We aim to propose a reliable registration pipeline tailored for multimodal mouse bone imaging using X-ray microscopy (XRM) and light-sheet fluorescence microscopy (LSFM). These imaging modalities have emerged as pivotal tools in preclinical research, particularly for studying bone remodeling diseases such as osteoporosis. Although multimodal registration enables micrometer-level structural correspondence and facilitates functional analysis, conventional landmark-, feature-, or intensity-based approaches are often infeasible due to inconsistent signal characteristics and significant misalignment resulting from independent scanning, especially in real-world and reference-free scenarios.
Approach:
To address these challenges, we introduce BigReg, an automatic, two-stage registration pipeline optimized for high-resolution XRM and LSFM volumes. The first stage involves extracting surface features and applying two successive global-to-local point-cloud-based methods for coarse alignment.

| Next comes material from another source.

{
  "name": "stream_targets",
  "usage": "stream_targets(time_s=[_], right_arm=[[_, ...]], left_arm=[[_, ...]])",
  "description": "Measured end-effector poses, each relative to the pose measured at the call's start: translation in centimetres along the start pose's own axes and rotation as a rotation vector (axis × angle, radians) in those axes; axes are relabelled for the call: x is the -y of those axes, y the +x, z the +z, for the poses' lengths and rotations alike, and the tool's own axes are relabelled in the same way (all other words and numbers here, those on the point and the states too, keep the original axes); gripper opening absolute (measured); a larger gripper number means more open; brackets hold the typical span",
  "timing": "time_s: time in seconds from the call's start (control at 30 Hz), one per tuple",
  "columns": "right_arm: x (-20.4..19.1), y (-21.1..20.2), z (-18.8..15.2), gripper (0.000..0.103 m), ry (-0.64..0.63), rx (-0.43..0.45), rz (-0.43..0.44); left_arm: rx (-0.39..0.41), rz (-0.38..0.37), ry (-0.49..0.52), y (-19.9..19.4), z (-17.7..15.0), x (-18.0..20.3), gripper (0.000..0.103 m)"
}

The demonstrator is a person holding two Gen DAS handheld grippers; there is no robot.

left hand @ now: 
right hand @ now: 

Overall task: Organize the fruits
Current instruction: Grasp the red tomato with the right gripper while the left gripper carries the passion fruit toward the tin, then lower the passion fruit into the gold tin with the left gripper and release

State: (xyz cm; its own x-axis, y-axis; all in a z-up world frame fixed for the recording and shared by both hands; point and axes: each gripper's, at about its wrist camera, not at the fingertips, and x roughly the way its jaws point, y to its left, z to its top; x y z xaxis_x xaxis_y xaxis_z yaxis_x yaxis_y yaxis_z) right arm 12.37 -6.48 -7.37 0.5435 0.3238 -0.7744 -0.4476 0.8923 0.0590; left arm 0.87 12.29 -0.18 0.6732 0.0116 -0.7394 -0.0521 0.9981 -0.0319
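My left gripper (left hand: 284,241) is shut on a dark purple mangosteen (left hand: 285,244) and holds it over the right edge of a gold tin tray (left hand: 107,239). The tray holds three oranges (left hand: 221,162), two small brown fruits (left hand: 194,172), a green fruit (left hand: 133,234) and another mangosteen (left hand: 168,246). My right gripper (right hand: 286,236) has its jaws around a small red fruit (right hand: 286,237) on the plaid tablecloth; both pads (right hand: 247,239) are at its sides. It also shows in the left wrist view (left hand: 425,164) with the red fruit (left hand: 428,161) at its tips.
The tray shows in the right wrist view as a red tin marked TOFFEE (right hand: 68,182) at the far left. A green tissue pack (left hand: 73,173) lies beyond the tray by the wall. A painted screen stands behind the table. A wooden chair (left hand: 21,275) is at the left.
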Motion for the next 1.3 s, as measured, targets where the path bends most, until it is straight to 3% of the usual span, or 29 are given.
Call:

The subsequent stage refines this alignment in the 3D Fourier domain using a modified cross-correlation technique, achieving precise volumetric registration.
Results:
Evaluations using expert-annotated landmarks and augmented test data demonstrate that BigReg approaches the accuracy of landmark-based registration with a landmark distance (LMD) of 8.36±0.12μm and a landmark fitness (LM fitness) of 85.71%±1.02%. Moreover, BigReg can provide an optimal initialization for mutual information-based methods that otherwise fail independently, further reducing LMD to 7.24±0.11μm and increasing LM fitness to 93.90%±0.77%.
Conclusions:
To the best of our knowledge, BigReg is the first automated method to successfully register XRM and LSFM volumes without requiring manual intervention or prior alignment cues. Its ability to accurately align fine-scale structures, such as lacunae in XRM and osteocytes in LSFM, opens up new avenues for quantitative, multimodal analysis of bone microarchitecture and disease pathology, particularly in studies of osteoporosis.